結論から申し上げますと、債務の返済中であっても過払い金返還請求をすることは可能ですが、信用情報に影響を及ぼす可能性があるので注意が必要です。
正確には、約定残債務がある状態で過払い金返還請求をすると、利息制限法を踏まえれば実際にはすでに完済していて過払い金の返還を受けられるという場合と、過払い金は発生していたものの残債務よりも少ない金額であったために債務が減るにすぎない場合があります。
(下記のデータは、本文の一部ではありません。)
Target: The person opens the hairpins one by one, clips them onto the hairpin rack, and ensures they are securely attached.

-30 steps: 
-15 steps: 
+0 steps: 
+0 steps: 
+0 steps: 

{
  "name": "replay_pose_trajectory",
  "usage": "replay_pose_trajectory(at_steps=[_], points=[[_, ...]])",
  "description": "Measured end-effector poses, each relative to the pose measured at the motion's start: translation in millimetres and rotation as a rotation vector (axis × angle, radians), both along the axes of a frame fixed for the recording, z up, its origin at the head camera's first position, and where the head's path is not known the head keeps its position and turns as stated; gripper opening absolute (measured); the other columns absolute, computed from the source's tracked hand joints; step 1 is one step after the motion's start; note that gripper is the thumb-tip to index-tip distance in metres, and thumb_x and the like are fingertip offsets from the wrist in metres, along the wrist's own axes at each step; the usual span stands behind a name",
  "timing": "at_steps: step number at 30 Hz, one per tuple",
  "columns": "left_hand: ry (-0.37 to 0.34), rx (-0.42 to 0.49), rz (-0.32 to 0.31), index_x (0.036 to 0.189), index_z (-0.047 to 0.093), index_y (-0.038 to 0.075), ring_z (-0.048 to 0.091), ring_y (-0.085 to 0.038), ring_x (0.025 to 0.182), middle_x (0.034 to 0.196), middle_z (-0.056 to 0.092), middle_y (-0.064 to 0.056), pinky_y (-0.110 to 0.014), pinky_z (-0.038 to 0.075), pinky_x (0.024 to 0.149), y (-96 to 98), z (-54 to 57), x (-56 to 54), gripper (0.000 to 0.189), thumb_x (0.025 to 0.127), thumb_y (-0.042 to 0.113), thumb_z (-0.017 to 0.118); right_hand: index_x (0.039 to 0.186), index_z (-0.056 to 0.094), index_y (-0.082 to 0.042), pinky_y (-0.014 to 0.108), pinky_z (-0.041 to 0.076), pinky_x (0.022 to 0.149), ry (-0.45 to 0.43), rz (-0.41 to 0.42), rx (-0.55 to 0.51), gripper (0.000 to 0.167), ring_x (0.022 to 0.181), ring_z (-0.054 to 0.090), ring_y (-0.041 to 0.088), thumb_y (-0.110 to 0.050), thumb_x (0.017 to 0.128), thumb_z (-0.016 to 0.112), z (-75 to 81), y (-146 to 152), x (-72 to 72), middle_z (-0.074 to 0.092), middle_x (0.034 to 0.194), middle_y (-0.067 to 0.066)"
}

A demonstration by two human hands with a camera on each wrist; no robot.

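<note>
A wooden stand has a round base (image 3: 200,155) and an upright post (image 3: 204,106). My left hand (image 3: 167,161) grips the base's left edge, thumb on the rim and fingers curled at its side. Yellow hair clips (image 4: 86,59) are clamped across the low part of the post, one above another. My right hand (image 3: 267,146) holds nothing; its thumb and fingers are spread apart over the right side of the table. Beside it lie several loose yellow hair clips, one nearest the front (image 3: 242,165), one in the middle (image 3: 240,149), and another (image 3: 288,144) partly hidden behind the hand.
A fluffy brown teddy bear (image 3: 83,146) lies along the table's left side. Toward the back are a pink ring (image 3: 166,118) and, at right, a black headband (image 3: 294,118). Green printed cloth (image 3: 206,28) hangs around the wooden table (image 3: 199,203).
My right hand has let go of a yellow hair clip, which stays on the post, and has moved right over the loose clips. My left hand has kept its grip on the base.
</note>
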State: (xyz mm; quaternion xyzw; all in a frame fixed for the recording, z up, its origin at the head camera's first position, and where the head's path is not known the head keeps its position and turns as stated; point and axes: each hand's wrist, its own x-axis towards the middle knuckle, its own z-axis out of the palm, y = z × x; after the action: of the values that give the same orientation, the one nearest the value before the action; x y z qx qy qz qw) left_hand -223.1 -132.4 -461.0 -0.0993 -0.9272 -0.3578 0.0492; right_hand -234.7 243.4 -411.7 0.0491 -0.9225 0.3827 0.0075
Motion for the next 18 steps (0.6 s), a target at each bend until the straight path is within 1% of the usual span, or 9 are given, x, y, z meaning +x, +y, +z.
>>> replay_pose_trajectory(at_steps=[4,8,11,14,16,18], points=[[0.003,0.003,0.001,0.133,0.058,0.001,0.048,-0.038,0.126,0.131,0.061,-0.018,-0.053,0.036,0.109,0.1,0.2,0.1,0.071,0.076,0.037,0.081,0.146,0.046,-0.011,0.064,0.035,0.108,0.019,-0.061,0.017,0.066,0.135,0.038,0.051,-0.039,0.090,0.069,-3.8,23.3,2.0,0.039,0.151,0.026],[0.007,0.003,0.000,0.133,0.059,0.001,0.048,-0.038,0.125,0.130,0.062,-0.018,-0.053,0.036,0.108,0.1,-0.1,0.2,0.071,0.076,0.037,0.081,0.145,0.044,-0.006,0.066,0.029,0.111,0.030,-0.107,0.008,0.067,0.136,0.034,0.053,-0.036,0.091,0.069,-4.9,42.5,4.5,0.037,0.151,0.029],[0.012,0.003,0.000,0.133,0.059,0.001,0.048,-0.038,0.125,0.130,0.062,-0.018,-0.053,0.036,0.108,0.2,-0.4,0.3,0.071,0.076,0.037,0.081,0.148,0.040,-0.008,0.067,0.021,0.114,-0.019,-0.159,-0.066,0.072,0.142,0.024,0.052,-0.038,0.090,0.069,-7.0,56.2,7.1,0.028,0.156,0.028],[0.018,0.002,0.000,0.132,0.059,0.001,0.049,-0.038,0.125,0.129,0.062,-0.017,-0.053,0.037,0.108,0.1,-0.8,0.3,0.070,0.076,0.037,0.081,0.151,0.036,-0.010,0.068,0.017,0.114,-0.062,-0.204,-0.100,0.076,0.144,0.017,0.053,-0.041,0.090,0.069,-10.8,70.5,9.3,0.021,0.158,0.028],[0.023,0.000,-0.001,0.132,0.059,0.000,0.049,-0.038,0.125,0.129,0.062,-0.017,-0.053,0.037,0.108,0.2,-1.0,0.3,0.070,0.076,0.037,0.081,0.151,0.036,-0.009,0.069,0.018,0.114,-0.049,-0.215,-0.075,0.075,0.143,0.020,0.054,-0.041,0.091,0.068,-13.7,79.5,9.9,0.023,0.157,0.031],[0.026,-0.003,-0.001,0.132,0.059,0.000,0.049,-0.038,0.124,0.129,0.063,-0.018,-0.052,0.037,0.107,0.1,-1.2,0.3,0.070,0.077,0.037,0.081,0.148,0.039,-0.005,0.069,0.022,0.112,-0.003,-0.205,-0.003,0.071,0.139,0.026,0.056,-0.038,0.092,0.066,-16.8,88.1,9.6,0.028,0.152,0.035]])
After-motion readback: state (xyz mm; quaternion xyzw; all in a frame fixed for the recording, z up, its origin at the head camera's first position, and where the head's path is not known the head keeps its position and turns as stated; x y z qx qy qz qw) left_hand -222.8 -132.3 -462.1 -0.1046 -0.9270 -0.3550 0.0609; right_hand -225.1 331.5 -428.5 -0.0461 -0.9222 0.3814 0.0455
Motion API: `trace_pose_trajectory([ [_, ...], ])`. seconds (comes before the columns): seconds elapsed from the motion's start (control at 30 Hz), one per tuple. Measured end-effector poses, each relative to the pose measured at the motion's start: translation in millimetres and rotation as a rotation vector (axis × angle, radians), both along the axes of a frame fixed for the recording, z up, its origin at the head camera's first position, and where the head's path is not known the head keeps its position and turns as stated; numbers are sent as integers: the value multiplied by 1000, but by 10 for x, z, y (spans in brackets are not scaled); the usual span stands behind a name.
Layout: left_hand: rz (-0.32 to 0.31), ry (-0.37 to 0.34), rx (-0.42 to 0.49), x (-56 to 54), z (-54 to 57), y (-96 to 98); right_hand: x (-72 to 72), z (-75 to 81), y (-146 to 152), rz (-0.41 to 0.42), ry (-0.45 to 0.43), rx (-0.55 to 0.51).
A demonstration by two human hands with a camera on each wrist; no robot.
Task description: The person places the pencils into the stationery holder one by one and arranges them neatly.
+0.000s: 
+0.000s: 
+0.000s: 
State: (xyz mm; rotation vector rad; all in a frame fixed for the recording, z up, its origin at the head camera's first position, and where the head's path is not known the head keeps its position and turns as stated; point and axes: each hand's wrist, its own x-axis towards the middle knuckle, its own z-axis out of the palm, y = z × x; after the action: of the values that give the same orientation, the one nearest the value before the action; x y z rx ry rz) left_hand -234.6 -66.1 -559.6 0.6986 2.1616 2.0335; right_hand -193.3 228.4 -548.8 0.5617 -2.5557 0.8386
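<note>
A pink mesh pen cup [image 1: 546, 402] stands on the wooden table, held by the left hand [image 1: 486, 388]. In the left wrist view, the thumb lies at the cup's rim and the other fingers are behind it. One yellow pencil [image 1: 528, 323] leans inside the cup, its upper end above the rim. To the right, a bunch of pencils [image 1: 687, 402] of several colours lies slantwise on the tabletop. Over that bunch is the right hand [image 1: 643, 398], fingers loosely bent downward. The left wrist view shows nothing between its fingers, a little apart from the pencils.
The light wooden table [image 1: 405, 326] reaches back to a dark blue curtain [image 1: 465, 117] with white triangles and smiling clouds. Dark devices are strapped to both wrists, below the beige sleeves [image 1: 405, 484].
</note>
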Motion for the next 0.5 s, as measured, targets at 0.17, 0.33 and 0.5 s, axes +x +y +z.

それぞれのケースにおいて、信用情報への影響が異なりますので、以下詳しく説明します。
2 実際にはすでに返済を終えていたという場合
いまだ返済中であり、表面的には残債務があるという状態であるものの、実際に貸金業者等から取引履歴を取得して引き直し計算をした結果、利息制限法の上限を超えて支払い続けていた利息が元金に充当され、すでに返済を終えており、過払い金が発生していることが判明することがあります。
この場合には、算定された過払い金の返還を請求し、支払いを受けることができます。
ただし、弁護士に過払い金返還請求を依頼すると、返済が停まることから、過払い金の返還請求の対象となる貸金業者等は、一旦は信用情報に事故情報を登録する可能性があります。
過払い金返還請求が終了すると、信用情報上も完済の扱いになるとされています。
そのため、返済中に過払い金返還請求を行うと、返還を終えるまでの間は、新たな借り入れなどができなくなる可能性があります。
3 債務が減るにすぎない場合
残債務がある状態で取引履歴を取得し、引き直し計算を行った結果、利息制限法の上限を超えた利息を支払っていた時期があったものの、元金に充当された利息が元金額を下回っていたため、完済には至っておらず残債務が減るにすぎないというケースもあります。
この場合は、単に債務が減額されることにとどまることから、通常の債務整理と変わらず、信用情報に事故情報が登録される可能性があります。